American Fuel & Petrochemical Manufacturers President Charles T. Drevna has this to say:

The flawed and irrational implementation of the Renewable Fuel Standard (RFS) is the most glaring example of shortsightedness of the [Obama] administration’s energy and climate agenda. As a proselytizer for the biofuel industry, the administration is turning a blind eye on eight years of demonstrated failures in implementing an unworkable RFS. The administration also turns a deaf ear to the growing chorus of warnings from environmentalists, poultry and meat producers, the boating industry, automakers, outdoor power equipment manufacturers, motorcyclists, snowmobilers, fuel manufacturers and others about fuel that is either unsafe in the amounts mandated, nonexistent, or has damaging environmental consequences. It’s been said that there are two ways to be fooled: one is to believe what isn’t true; the other is to refuse to believe what is true. Consumers will be left to pay the price of the administration’s unwillingness to accept the truth through higher fuel and food costs and potential engine damage.

On the other hand, renewable fuel boosters admit the RFS is not perfect, but claim their opponents are just looking to protect their U.S. fuel market monopoly. “You have two strong coalitions going after one another -- Big Food aligned with Big Oil -- and they have always been against this; they want to keep their feedstock prices low,” said Bob Dinneen, President and CEO of the Renewable Fuels Association (RFA) on a recent media call with journalists.

Also representing the biofuels voice on the same briefing call, Adam Monroe, President of Novozymes North America, said, “Brazilians drive cars on 18 percent to 25 percent ethanol made by Ford & GM; why can’t we? We can! We’ve developed the technology and are building the plants, so why are critics attacking us? They are protecting their monopoly.

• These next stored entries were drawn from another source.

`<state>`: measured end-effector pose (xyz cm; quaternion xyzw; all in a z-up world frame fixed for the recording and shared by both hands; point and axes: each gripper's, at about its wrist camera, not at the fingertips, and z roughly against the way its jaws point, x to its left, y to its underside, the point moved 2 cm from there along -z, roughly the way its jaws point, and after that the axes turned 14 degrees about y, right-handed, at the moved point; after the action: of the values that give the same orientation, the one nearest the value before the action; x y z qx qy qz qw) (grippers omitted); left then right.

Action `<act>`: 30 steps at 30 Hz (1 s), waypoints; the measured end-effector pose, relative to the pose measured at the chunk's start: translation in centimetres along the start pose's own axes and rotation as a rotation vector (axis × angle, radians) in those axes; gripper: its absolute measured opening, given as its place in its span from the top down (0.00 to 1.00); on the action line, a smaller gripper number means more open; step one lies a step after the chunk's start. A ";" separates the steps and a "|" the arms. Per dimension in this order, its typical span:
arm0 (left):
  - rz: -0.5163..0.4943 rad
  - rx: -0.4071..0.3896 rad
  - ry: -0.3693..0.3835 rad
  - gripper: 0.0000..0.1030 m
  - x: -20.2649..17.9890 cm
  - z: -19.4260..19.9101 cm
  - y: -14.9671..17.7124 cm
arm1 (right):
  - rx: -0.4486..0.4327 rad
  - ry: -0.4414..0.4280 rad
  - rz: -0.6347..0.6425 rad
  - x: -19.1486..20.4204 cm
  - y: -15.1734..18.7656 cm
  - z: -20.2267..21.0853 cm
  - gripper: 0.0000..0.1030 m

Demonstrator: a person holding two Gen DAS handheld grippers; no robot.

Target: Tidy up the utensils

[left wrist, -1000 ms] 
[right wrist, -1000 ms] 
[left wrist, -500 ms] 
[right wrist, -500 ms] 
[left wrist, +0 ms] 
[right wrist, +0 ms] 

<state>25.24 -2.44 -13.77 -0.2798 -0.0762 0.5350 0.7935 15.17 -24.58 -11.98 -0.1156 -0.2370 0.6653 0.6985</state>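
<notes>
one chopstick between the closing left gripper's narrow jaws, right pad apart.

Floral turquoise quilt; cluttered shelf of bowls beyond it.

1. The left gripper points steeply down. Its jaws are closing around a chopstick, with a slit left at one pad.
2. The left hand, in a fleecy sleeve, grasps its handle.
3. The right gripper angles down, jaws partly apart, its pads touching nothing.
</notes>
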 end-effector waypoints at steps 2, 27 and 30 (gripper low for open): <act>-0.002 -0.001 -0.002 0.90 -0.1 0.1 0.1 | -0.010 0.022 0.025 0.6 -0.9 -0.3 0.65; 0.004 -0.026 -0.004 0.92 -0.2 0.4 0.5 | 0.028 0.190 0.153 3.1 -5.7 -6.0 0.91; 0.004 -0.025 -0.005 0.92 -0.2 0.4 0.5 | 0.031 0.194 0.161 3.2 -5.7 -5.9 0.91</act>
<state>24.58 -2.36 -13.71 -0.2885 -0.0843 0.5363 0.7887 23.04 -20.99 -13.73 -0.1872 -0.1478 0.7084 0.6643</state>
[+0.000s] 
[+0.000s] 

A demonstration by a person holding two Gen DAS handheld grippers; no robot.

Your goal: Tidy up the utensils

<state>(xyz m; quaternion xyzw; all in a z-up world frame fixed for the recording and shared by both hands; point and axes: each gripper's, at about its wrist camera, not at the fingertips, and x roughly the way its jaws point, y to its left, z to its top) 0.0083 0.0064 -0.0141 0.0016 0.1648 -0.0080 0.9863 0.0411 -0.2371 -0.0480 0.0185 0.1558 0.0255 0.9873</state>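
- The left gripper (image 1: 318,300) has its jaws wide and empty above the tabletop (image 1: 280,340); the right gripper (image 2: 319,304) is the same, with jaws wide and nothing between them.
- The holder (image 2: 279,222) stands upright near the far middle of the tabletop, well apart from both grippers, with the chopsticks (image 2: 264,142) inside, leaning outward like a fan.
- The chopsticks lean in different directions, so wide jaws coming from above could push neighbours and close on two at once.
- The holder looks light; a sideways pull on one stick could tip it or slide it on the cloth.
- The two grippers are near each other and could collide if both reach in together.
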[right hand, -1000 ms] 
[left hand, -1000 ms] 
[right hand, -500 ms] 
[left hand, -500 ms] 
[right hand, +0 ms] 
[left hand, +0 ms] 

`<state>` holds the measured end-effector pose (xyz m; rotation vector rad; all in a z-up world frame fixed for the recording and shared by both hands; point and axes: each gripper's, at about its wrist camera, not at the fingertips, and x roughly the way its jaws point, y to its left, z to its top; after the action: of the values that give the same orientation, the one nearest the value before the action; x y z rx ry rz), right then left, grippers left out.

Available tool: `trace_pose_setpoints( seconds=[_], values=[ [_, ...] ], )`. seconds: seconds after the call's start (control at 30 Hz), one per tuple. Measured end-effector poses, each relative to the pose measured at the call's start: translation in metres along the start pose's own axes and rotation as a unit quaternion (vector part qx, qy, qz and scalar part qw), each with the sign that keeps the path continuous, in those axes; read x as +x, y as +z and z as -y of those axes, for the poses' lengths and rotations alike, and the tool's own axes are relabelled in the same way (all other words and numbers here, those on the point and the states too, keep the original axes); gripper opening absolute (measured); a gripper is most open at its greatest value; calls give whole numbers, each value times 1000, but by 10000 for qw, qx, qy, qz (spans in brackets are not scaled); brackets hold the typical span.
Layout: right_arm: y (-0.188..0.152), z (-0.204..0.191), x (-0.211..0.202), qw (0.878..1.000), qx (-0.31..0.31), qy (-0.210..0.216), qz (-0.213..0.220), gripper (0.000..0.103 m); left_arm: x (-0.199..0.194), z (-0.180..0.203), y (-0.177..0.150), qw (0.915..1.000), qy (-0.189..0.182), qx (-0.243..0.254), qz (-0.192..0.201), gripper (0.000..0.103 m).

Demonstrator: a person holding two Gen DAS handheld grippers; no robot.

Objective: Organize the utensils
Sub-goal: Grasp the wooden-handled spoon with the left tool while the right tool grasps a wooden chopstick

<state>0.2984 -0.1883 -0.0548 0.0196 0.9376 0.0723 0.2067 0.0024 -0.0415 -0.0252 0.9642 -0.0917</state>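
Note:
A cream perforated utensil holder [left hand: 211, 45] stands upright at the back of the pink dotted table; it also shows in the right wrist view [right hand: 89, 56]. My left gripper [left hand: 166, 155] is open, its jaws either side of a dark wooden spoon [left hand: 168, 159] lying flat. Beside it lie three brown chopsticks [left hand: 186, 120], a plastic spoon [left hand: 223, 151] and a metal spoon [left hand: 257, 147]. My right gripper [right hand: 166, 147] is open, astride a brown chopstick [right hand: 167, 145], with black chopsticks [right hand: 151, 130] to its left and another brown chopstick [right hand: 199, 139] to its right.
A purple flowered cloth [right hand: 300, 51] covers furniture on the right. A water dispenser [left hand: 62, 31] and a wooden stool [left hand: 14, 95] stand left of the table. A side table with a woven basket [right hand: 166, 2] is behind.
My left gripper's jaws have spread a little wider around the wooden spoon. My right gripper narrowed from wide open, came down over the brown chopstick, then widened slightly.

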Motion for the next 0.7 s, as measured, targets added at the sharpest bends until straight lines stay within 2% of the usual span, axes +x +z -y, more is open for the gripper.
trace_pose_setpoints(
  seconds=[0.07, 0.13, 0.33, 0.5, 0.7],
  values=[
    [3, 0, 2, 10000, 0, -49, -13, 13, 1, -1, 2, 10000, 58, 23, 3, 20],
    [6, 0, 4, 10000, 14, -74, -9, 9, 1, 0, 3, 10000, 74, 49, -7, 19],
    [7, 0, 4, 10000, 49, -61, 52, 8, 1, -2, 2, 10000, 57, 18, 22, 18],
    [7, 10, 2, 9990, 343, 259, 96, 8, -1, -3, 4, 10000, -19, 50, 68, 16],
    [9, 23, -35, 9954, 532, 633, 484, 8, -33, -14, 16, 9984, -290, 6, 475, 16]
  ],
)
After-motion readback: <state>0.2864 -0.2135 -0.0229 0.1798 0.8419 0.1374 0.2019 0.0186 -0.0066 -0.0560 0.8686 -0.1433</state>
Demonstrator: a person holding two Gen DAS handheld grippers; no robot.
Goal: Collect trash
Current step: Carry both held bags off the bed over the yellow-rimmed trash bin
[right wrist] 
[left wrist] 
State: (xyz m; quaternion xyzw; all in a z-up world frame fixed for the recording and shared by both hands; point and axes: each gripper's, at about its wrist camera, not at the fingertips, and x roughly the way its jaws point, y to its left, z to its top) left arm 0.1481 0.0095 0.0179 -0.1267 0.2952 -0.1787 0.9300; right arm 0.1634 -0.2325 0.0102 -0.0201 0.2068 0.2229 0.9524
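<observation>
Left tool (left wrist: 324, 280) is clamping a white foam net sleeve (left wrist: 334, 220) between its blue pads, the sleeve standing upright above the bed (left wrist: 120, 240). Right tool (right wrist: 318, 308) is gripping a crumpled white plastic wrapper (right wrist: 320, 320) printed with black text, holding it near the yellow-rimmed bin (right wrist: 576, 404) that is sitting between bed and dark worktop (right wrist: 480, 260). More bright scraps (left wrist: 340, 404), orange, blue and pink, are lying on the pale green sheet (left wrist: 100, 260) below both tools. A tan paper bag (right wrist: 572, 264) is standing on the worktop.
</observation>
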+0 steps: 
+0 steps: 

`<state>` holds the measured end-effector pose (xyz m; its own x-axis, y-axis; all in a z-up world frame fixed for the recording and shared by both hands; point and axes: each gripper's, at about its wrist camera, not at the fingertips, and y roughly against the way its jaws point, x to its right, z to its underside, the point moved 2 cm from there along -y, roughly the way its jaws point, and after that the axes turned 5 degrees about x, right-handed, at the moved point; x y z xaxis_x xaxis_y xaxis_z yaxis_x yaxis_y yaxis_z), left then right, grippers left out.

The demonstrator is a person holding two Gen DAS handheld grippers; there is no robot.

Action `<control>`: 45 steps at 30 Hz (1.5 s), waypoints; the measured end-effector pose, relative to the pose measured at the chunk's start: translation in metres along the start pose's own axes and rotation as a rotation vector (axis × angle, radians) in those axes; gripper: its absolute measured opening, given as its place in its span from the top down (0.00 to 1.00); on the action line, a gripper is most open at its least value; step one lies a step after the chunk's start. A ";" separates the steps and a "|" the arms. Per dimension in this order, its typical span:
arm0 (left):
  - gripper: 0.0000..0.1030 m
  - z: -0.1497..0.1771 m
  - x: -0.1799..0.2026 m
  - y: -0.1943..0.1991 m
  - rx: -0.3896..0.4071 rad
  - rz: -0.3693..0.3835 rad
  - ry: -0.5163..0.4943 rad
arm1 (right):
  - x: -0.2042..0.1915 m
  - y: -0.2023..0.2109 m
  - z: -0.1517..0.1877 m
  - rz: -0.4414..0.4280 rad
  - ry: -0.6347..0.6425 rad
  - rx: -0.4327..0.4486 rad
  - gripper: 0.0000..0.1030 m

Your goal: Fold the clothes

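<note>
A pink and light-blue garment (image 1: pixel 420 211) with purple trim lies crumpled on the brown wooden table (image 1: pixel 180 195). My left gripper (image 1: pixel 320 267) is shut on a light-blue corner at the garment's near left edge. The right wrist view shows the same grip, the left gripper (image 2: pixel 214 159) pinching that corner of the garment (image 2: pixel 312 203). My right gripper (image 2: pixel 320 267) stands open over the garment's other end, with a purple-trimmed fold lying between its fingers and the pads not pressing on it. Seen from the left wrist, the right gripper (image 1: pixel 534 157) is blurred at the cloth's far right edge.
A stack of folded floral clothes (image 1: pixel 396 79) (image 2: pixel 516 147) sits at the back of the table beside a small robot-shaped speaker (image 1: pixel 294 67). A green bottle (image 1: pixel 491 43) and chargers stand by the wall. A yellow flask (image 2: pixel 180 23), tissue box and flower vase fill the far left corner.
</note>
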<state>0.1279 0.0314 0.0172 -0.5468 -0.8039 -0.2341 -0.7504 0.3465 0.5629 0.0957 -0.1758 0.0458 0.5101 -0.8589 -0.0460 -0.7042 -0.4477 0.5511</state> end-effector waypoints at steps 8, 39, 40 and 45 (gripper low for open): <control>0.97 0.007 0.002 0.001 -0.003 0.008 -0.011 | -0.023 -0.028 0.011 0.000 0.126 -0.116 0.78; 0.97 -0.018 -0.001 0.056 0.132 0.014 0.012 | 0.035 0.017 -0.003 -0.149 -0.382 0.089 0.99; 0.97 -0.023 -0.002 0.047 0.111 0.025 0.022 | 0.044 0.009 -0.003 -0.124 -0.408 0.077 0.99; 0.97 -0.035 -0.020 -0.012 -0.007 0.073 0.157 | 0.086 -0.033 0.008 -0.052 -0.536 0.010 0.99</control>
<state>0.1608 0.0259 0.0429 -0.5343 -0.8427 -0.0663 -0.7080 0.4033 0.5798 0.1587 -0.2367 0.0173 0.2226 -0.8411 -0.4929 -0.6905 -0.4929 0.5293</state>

Don’t be distracted by the incumbents’ actions.”

“EPA rulemaking [for RFS] was completed three years ago, so we are in the first three years of a fifteen-year plan -- it needs time to work,” said Monroe. “I’m more a proponent of pursuing the good rather than the perfect. Investors kept on the sidelines [due to regulatory uncertainty] will go home and put their money elsewhere in the world. I need stability, not perfection,” he said.

So what is the current status of the EPA’s RFS? The industry is waiting for EPA to finalize the 2013 Renewable Volume Obligations (RVOs), which set out the total amount of each category of biofuel on a percentage basis that is required to be blended into the U.S. fuel supply. The four biofuel categories are ethanol, biodiesel, advanced biodiesel and cellulosic.

Renewable Identification Numbers (RINS) are 38 digit codes assigned to every gallon of ethanol refined. A RIN is assigned by the EPA as part of administering the RFS. A recent post on farmgateblog.com sums up the current situation:

RINS have a value and they have been worth 1¢ to 4¢ per gallon since the inception of the RFS, since sometimes they are bought and sold by fuel blenders, ethanol refiners, and lately by speculators since they have recently become a traded commodity on the New York Mercantile Exchange (NYMEX). That trading process since May has pushed RIN values to nearly $1.50 per gallon of ethanol.

“2013 RINs are currently trading at $1.37, up a staggering 240 percent from the 1Q average,” investment bank Simmons & Co. wrote in a research note. Refiners claim the situation puts them at a competitive disadvantage because those without RIN stockpiles could be forced to purchase them on the open market -- at comparatively high prices -- or pay RFS non-compliance penalties.

The crux of the problem with RFS, particularly with regard to ethanol, is that the program was originally designed around inaccurate U.S. gasoline consumption forecasts. “By 2015, U.S. gasoline consumption was expected to be 150 billion gallons and 10 percent gets you to 150 million gallons, so no problem. But the baseline was badly off and legislation was not written as a percentage, but a hard number. Without that level of consumption, we are in a bind,” according to Scott Irwin, Professor of Agricultural Economics at the University of Illinois.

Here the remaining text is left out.